**WHAT YOU NEED TO DO**: Please output the whole listing below exactly as it is.

+++++

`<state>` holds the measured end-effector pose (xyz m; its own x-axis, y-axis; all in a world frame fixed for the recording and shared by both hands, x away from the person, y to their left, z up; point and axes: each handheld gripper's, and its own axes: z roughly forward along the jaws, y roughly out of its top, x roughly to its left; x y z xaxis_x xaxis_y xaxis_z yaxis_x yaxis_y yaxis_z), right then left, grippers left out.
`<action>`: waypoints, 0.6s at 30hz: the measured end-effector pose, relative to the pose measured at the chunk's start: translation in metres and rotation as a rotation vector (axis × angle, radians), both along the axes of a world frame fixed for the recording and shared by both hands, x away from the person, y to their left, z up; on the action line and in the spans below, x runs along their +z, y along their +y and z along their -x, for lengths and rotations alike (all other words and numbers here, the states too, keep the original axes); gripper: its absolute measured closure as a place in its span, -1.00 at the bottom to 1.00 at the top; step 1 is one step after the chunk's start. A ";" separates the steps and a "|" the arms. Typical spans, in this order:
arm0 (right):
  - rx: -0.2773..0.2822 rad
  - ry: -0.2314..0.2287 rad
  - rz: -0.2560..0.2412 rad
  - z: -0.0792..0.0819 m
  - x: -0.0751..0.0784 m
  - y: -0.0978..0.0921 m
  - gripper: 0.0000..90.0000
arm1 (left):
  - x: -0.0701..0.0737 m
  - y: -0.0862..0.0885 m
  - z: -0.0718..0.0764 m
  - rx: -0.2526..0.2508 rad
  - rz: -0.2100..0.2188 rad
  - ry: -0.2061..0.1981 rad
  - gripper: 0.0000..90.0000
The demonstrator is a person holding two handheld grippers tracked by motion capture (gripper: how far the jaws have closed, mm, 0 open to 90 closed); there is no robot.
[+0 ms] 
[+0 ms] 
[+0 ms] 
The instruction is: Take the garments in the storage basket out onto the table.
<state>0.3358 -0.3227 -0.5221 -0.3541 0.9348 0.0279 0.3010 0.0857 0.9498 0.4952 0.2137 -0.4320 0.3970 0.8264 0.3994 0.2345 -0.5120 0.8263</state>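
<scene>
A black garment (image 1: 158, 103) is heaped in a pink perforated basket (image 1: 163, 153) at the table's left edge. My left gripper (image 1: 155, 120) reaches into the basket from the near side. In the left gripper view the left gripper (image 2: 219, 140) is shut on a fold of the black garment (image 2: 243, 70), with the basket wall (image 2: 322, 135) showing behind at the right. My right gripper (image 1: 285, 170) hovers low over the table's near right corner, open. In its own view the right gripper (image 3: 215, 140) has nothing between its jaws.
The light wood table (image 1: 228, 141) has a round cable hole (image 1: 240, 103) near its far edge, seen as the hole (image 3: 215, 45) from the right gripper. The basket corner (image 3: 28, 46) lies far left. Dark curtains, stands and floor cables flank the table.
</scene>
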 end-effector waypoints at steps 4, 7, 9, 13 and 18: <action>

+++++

**SOLVED EXERCISE**:
`<state>` holds the measured end-effector pose (xyz m; its own x-axis, y-axis; all in a world frame fixed for the recording and shared by both hands, x away from the person, y to their left, z up; point and axes: each handheld gripper's, and its own axes: z roughly forward along the jaws, y roughly out of its top, x roughly to its left; x y z xaxis_x xaxis_y xaxis_z yaxis_x yaxis_y yaxis_z), right then left, grippers left out.
`<action>`: waypoints, 0.6s at 30hz: the measured end-effector pose, relative to the pose measured at the chunk's start: translation in metres and rotation as a rotation vector (axis × angle, radians), both along the axes of a world frame fixed for the recording and shared by both hands, x away from the person, y to their left, z up; on the action line and in the spans below, x runs along their +z, y along their +y and z along their -x, for lengths and rotations alike (all other words and numbers here, the states too, keep the original axes); gripper: its absolute measured closure as a place in its span, -1.00 at the bottom to 1.00 at the top; step 1 is one step after the chunk's start. A ";" separates the steps and a "|" the arms. Typical spans, in this order:
arm0 (right):
  - rx: -0.2773..0.2822 rad
  - ry: -0.2314..0.2287 rad
  - rz: -0.2560..0.2412 rad
  - z: -0.0792..0.0819 m
  - x: -0.0751..0.0784 m
  - y: -0.0978..0.0921 m
  - gripper: 0.0000..90.0000
arm1 (left):
  - x: -0.0701..0.0737 m
  - y: -0.0862..0.0885 m
  - z: -0.0718..0.0764 m
  - rx: -0.2526..0.2508 rad
  - rz: -0.2100..0.2188 rad
  - ry: -0.2061..0.1981 rad
  - gripper: 0.0000..90.0000
The demonstrator is a person holding two handheld grippers tracked by motion capture (gripper: how far the jaws have closed, mm, 0 open to 90 closed); there is no robot.
[+0 ms] 
[+0 ms] 
[+0 ms] 
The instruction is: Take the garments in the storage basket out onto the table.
<state>0.3358 -0.3227 -0.5221 -0.3541 0.9348 0.0279 0.3010 0.0857 0.9498 0.4952 0.2137 -0.4320 0.3970 0.8264 0.3994 0.2345 -0.5120 0.8263</state>
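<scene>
A black garment (image 1: 158, 103) is heaped in a pink perforated basket (image 1: 163, 153) at the table's left edge. My left gripper (image 1: 155, 120) reaches into the basket from the near side. In the left gripper view the left gripper (image 2: 219, 140) is shut on a fold of the black garment (image 2: 243, 70), with the basket wall (image 2: 322, 135) showing behind at the right. My right gripper (image 1: 285, 170) hovers low over the table's near right corner, open. In its own view the right gripper (image 3: 215, 140) has nothing between its jaws.
The light wood table (image 1: 228, 141) has a round cable hole (image 1: 240, 103) near its far edge, seen as the hole (image 3: 215, 45) from the right gripper. The basket corner (image 3: 28, 46) lies far left. Dark curtains, stands and floor cables flank the table.
</scene>
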 end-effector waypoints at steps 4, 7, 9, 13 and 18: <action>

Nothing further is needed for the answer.